**Data block:**
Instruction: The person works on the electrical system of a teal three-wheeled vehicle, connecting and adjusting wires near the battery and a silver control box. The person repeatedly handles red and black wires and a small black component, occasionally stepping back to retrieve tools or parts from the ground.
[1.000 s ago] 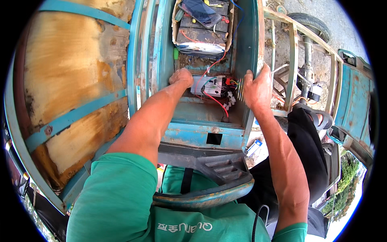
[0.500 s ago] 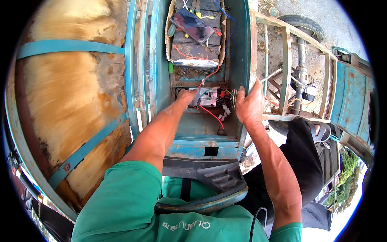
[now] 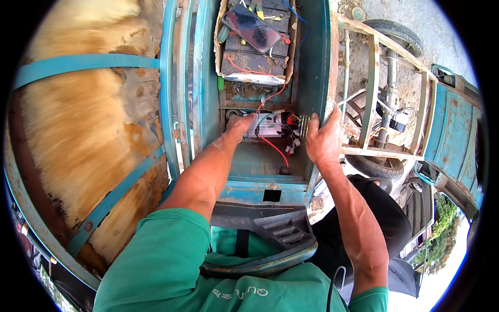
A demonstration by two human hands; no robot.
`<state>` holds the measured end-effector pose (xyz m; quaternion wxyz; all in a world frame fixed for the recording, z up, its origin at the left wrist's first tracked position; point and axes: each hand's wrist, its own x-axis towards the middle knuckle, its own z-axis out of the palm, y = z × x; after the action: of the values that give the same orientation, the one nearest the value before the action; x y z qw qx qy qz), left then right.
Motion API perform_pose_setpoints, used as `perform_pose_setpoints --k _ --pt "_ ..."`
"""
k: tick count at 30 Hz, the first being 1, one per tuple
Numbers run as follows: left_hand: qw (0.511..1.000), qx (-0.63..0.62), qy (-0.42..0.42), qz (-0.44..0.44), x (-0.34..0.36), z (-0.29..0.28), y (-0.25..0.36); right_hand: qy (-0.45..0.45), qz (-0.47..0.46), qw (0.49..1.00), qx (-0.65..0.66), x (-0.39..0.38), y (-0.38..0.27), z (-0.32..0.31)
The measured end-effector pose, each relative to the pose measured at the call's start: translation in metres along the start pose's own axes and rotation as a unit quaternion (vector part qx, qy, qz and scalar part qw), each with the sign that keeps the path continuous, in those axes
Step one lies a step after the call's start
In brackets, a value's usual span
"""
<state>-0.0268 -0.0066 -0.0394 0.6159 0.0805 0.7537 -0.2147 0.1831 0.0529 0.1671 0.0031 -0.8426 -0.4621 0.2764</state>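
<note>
My left hand (image 3: 237, 129) is closed on the left end of a silver box-shaped controller (image 3: 270, 127), low inside a blue metal compartment; its fingertips are partly hidden. Coloured wires and white plugs (image 3: 292, 146) bunch at the controller's right end. A red wire (image 3: 274, 146) crosses it and runs down to the compartment's front. My right hand (image 3: 325, 138) grips the compartment's right wall (image 3: 328, 62), thumb on the inner side and fingers over the outside.
Beyond the controller sits a battery pack (image 3: 254, 63) with a dark phone (image 3: 251, 27) lying on it. A wood panel (image 3: 88, 130) with blue straps lies left. On the right are a rusty frame (image 3: 370, 91), a wheel (image 3: 397, 34) and a black-trousered leg (image 3: 358, 218).
Both hands keep their places on the controller and the wall. The view has shifted slightly, and the foot of the black-trousered leg has moved left and nearer.
</note>
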Motion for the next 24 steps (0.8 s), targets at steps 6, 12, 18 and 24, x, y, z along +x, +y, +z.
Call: perform_pose_setpoints --k 6,12,18,24 --pt "0.998 0.059 -0.010 0.012 0.037 0.010 -0.029 -0.010 0.000 1.000 0.005 0.002 -0.004 0.000" --pt "0.991 0.125 -0.012 0.038 -0.008 0.004 -0.019 -0.003 -0.006 1.000 0.016 0.000 0.000 0.000" --pt "0.976 0.196 0.001 0.091 -0.046 -0.007 -0.005 -0.028 0.020 0.999 0.030 0.001 -0.006 -0.006" --pt "0.964 0.237 0.027 0.117 -0.017 -0.001 -0.015 -0.016 -0.006 0.999 0.029 0.001 -0.002 -0.001"
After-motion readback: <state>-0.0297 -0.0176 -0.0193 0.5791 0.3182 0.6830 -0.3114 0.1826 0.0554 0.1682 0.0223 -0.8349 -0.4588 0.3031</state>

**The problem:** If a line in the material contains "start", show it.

**Written answer:**
The measured end-effector pose, each relative to the pose measured at the call's start: translation in metres along the start pose's own axes and rotation as a unit quaternion (vector part qx, qy, qz and scalar part qw), each with the sign that keeps the path continuous, in those axes
Step one lies a step after the call's start

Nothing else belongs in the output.